What you are asked to do
Only one stretch of the data below should be repeated: the lines from the line containing "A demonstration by" through the line containing "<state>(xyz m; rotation", inclusive, exactly as they are.

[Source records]
━━━━━━━━━━
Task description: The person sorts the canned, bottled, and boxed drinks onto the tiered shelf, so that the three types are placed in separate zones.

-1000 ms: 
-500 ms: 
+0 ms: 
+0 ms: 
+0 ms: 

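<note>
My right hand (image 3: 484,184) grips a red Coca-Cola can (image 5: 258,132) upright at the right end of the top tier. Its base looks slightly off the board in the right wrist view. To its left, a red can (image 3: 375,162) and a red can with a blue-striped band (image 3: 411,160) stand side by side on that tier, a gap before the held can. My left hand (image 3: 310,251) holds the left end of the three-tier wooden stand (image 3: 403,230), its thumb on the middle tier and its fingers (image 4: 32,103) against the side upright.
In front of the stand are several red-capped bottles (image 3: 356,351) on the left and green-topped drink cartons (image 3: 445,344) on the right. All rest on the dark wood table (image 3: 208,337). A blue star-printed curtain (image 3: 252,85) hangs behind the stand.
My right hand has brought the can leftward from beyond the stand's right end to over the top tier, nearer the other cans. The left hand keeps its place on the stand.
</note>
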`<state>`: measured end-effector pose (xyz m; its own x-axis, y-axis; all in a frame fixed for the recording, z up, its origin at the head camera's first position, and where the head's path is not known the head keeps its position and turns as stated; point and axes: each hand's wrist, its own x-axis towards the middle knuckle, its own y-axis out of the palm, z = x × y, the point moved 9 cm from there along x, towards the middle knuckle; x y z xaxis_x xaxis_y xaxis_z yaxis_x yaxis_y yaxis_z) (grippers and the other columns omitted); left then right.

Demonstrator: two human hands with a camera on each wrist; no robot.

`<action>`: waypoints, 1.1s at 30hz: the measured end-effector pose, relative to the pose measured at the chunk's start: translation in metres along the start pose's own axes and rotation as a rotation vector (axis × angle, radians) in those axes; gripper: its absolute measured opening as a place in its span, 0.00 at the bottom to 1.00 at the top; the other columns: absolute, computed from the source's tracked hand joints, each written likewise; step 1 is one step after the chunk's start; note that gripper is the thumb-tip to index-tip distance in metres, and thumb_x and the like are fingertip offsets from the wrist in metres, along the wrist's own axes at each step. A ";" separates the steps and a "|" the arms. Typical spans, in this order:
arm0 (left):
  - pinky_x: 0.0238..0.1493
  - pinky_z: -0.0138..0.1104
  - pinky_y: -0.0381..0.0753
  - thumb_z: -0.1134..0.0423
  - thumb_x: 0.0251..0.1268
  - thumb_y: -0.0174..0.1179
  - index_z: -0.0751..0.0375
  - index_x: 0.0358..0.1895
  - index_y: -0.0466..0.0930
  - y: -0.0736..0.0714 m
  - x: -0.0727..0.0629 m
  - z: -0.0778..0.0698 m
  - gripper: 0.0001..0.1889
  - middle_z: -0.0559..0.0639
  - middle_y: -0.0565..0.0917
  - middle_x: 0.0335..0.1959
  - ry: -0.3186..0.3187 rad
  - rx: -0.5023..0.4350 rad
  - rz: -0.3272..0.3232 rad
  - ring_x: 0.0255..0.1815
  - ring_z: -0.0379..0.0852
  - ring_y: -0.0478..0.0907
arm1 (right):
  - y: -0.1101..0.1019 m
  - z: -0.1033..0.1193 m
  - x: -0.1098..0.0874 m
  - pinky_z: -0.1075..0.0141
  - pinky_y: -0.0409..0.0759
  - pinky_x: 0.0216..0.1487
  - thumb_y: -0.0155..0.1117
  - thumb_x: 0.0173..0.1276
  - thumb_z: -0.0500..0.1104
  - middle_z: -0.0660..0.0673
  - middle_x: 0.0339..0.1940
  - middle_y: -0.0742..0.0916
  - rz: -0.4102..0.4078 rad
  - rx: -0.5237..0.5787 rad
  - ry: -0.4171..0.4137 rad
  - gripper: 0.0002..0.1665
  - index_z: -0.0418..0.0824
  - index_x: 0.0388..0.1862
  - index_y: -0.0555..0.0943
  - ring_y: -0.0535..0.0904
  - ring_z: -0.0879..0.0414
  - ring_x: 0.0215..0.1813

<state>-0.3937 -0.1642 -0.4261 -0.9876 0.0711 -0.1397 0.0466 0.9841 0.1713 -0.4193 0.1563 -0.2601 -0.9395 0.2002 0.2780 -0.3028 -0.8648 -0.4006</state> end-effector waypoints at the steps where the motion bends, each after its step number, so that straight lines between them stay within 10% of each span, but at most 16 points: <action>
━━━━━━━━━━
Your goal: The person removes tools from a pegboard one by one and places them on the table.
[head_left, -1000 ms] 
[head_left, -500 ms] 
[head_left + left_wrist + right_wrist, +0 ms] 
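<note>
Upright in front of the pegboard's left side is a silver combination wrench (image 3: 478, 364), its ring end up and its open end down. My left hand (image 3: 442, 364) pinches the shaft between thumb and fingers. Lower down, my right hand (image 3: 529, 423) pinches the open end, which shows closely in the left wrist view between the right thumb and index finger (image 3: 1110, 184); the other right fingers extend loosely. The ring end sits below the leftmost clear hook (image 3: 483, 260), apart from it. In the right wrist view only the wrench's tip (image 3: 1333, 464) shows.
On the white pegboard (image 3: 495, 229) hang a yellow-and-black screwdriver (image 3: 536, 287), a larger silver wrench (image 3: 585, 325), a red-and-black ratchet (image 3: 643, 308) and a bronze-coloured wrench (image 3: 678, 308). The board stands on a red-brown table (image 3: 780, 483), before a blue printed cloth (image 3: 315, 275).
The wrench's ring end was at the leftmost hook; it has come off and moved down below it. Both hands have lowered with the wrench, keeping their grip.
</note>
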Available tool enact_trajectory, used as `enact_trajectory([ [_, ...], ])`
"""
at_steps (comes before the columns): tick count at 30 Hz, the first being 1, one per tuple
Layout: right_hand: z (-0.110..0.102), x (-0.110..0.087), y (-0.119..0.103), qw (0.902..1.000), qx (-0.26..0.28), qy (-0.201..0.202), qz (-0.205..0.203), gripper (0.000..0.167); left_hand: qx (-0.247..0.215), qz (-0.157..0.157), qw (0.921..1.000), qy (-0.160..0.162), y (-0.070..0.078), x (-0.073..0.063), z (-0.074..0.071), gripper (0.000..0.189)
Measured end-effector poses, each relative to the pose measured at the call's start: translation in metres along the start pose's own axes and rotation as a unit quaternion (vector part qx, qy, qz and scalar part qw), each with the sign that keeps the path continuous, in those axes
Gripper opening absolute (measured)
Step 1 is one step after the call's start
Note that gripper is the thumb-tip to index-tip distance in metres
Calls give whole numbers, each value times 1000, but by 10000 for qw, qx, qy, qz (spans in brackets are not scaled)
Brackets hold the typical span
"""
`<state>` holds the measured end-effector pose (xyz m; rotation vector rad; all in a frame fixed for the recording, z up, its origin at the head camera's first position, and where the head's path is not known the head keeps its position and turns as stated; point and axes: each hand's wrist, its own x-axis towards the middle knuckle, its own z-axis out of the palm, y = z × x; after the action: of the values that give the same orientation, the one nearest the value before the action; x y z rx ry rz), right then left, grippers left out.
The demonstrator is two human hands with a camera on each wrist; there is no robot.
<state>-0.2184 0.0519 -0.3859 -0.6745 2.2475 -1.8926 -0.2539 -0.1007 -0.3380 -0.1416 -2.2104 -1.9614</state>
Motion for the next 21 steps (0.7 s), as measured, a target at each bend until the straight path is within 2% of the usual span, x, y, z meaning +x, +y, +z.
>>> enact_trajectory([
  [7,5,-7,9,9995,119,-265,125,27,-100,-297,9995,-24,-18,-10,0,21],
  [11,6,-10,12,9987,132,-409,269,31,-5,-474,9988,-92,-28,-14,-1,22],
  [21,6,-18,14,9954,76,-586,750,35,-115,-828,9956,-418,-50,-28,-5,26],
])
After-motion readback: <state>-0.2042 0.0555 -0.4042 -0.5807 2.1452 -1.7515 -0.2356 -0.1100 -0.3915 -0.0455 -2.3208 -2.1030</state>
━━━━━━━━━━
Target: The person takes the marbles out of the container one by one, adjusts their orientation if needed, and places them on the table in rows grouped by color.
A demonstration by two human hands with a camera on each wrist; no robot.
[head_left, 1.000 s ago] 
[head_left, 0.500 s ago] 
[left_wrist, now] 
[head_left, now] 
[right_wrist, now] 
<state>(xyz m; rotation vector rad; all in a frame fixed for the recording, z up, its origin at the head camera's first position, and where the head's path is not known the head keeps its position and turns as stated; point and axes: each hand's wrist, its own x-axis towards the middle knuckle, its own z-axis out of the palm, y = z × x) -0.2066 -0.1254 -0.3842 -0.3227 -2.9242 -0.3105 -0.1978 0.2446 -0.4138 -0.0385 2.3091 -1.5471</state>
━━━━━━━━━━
Solution
A demonstration by two human hands with a camera on each wrist; no robot.
[head_left, 1.000 s ago] 
[head_left, 0.500 s ago] 
[left_wrist, now] 
[head_left, now] 
[right_wrist, now] 
<state>(xyz m; rotation vector rad; all in a frame fixed for the recording, z up, its origin at the head camera's first position, and where the head's path is not known the head keeps its position and turns as stated; point and axes: each hand's wrist, its own x-axis towards the middle knuckle, its own z-axis out of the palm, y = z × x) -0.2066 -0.1254 -0.3842 -0.3227 -2.9242 -0.3105 -0.1978 0.2446 -0.4138 -0.0385 2.3091 -1.5471</state>

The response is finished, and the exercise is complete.